Kemudian, Fauzan meninggalkan ruang UKS dan kembali melaksanakan tugasnya sebagai seorang OSIS.
Hanya ada Tami dan Jasmine saja di ruang UKS, Tami duduk di samping Jasmine lalu merengkuh tubuh mungil Jasmine ke dalam dekapannya. Tangis Jasmine pecah membayangkan nasib Erlangga karena tak pulang ke rumah.

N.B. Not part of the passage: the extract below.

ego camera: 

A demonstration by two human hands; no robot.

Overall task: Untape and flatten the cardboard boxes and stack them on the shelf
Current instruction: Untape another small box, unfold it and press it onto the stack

Padahal, jika Jasmine tahu bagaimana kejadian yang sebenarnya mungkin saja dia akan merasa kecewa kepada Erlangga. Hanya karena memikirkan Erlangga saja, nafsu makan Jasmine sampai hilang.

“Jajas, lo belom makan ya daritadi? Gue beliin makanan aja mau ya?” tawar Tami namun tidak ada jawaban dari Jasmine. “Kalo lo diem tandanya mau, tunggu sini ya gue mau ke kantin beli makanan buat lo sebentar,” pesannya.